勷勤数学•专家报告
题 目:$\delta$-type algebras
报 告 人: Ivan Kaygorodov 教授 (邀请人:张泽锐)
University of Beira Interior
时 间: 7月13日 09:00-10:00
地 点:数科院东楼401
报告人简介:
伊万·凯戈罗多夫(Ivan Kaygorodov)主要研究非结合代数与超代数,以及泊松代数的各类推广。他的工作聚焦于广义导子以及不同非结合代数簇中有限维代数的分类。他于2010年在索博列夫数学研究所(Sobolev Institute of Mathematics)获得数学博士学位。他曾在巴西工作多年,目前隶属于葡萄牙贝拉因特拉大学(University of Beira Interior)。伊万·凯戈罗多夫已在国际同行评审期刊上发表研究论文140余篇。近年来,他担任欧洲非结合代数网络(European Non-Associative Algebra Network)协调员,并组织欧洲非结合代数每周研讨会(European Non-Associative Algebra Weekly Seminar):一个专注于非结合代数最新进展的国际在线研讨会。
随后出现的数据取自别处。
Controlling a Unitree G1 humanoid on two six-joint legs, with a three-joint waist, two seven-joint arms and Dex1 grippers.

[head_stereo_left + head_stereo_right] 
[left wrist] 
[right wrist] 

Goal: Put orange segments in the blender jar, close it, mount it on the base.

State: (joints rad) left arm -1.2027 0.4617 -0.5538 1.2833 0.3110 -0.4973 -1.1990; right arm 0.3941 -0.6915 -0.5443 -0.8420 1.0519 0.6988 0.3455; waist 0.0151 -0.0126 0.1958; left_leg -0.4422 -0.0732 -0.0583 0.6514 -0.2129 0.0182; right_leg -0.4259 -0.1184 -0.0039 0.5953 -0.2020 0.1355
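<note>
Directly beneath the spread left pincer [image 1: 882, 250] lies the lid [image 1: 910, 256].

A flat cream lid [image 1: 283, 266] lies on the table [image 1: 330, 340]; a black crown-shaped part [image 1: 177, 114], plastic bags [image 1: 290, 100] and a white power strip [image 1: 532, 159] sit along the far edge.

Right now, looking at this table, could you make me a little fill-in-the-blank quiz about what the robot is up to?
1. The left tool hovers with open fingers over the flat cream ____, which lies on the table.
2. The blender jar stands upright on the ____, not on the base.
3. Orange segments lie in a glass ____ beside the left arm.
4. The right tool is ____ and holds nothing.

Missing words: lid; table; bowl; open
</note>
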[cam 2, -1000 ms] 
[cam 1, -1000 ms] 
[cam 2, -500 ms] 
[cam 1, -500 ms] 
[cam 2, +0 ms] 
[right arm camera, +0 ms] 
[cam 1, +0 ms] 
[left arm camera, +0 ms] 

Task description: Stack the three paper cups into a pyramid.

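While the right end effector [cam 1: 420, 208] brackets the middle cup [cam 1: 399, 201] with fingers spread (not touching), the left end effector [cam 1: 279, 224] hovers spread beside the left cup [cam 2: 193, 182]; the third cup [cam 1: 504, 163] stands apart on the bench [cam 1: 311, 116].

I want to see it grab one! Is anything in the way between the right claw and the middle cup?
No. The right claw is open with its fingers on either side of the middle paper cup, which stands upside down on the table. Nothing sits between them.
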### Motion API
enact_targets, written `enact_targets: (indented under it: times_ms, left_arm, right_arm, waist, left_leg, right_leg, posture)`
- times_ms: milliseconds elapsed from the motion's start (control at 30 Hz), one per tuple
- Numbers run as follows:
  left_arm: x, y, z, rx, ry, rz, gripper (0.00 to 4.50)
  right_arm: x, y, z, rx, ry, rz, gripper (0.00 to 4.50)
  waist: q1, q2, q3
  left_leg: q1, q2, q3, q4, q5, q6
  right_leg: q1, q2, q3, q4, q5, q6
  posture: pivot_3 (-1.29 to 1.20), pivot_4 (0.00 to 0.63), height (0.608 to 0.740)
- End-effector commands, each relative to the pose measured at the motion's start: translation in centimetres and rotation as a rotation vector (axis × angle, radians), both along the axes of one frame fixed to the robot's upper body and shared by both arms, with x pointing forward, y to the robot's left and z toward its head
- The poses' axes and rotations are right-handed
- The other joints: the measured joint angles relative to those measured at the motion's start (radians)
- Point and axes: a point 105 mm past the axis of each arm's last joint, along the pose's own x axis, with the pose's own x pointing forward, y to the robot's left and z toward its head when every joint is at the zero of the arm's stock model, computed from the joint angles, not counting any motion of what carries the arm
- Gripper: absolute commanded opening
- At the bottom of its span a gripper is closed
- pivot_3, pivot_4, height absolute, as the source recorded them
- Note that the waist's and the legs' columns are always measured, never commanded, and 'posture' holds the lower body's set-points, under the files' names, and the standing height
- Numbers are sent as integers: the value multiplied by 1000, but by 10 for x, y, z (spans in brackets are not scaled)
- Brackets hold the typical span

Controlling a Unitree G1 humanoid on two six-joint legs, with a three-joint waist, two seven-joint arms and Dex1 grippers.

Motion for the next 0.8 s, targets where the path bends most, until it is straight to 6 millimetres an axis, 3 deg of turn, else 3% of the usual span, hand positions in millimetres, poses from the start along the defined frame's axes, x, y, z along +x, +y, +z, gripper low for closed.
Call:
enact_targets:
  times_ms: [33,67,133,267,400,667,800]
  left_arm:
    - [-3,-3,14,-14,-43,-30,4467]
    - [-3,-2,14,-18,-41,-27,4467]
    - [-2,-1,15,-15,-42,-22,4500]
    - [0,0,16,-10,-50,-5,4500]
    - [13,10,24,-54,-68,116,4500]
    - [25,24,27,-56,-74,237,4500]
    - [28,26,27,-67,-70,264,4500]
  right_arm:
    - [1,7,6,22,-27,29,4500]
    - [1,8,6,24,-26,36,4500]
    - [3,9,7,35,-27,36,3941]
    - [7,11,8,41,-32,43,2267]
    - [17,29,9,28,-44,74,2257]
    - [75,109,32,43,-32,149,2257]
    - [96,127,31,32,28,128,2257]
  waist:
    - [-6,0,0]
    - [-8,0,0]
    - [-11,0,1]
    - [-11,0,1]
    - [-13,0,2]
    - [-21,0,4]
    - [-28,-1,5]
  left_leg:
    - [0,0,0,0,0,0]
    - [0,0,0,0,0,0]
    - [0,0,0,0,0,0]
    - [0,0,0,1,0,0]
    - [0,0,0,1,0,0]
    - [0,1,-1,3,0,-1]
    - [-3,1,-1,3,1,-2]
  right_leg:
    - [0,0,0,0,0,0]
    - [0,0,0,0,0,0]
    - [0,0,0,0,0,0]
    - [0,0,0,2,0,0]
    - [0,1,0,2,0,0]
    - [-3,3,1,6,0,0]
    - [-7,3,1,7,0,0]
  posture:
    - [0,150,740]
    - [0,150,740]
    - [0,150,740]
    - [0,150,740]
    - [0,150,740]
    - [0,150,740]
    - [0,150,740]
他同时担任《Communications in Mathematics》(Scopus Q1,SJR Q1)的主编,以及《Journal of Non-Associative Structures》的创刊主编。
摘 要:
This talk presents a unified framework for $\delta$-type algebras, obtained by generalizing classical derivations to $\delta$-derivations satisfying the identity $D(x \cdot y)=\delta\bigl(D(x)\cdot y+x\cdot D(y)\bigr).$ We introduce $\delta$-Leibniz algebras, $\delta$-Novikov algebras, (transposed) $\delta$-Poisson algebras, and $\delta$-Novikov--Poisson algebras, and discuss the relationships among these structures. We examine both the similarities and the differences between classical algebras and their $\delta$-type counterparts. In particular, we present examples of finite-dimensional complex simple algebras of $\delta$-type for which no analogous simple objects exist in the classical setting. We also show that the commutator algebra of a $\delta$-Novikov--Poisson algebra naturally gives rise to a transposed $(\delta+1)$-Poisson algebra.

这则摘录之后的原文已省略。